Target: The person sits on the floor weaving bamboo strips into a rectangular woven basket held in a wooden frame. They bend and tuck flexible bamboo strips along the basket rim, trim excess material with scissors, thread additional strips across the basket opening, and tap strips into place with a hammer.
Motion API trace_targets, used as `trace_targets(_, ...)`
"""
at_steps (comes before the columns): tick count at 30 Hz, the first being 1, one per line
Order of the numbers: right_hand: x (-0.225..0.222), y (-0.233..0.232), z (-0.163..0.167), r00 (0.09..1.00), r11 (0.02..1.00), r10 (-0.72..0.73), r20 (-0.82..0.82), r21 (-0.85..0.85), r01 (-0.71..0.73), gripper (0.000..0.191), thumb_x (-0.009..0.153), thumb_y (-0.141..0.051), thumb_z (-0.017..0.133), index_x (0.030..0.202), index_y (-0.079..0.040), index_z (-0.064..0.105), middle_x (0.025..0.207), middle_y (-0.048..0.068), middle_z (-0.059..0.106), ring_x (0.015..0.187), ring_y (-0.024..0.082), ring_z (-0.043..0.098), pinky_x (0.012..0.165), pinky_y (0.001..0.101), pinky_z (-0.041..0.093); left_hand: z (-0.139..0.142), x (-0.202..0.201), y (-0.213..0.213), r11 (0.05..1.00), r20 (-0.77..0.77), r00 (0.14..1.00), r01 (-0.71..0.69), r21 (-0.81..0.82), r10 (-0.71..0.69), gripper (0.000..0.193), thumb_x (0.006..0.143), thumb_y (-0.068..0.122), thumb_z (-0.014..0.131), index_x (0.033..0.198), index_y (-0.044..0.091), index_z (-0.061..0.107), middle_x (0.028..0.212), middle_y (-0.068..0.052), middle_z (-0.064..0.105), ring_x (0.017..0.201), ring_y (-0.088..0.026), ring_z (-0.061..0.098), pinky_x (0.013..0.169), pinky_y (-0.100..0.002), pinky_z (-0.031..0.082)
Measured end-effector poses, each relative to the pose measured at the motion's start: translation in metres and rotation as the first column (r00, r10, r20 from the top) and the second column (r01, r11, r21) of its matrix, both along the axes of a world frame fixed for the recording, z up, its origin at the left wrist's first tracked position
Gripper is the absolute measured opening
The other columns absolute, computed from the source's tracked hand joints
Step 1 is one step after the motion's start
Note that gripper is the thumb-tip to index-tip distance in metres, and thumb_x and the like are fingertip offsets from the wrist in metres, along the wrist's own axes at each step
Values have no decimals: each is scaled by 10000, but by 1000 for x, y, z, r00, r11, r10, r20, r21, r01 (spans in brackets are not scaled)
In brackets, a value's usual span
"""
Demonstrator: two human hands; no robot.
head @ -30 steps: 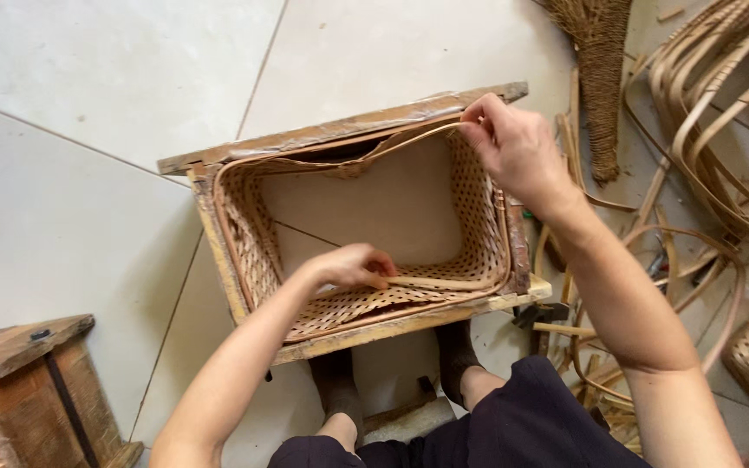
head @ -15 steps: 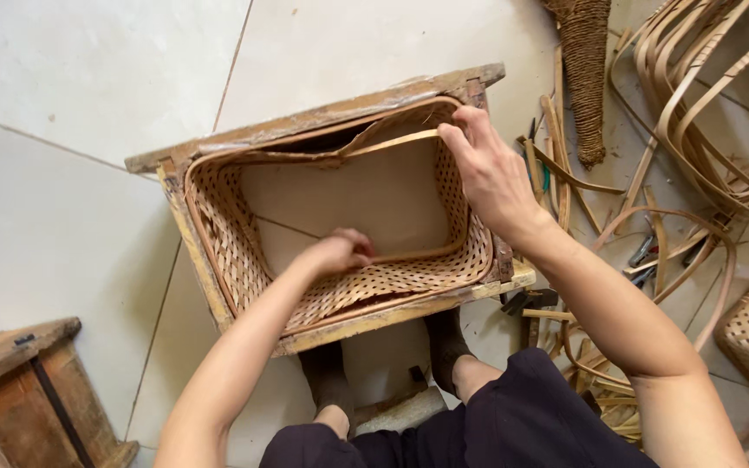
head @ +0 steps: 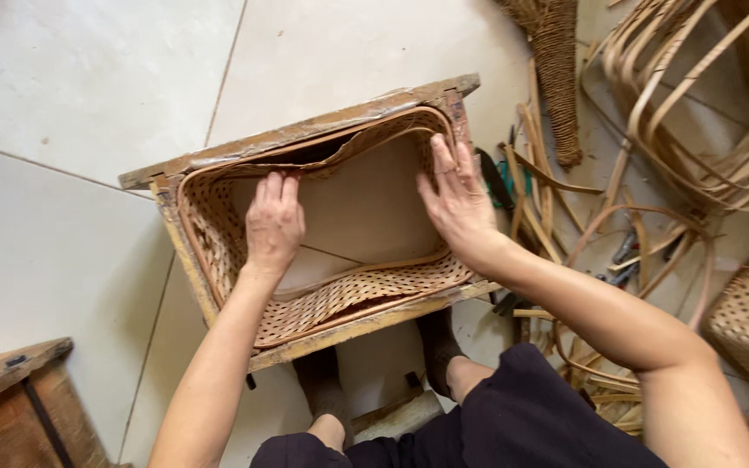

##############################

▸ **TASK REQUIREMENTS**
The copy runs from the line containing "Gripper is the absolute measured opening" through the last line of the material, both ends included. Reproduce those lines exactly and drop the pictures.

▸ **RESULT OF THE TASK**
Gripper is the absolute measured opening
The other columns absolute, computed from the source's tracked hand joints
Step 1 is one step after the motion's start
Note that gripper is the thumb-tip to index-tip distance in metres, and thumb_x and the like are fingertip offsets from the wrist in metres, along the wrist's own axes at each step
Values have no decimals: each is scaled by 10000, but by 1000 for x, y, z, r00, r11, r10, r20, r21, r01 (spans in brackets are not scaled)
In brackets, a value's usual span
"""
Demonstrator: two human hands; no robot.
head @ -30 steps: 
head @ -15 steps: 
head @ +0 steps: 

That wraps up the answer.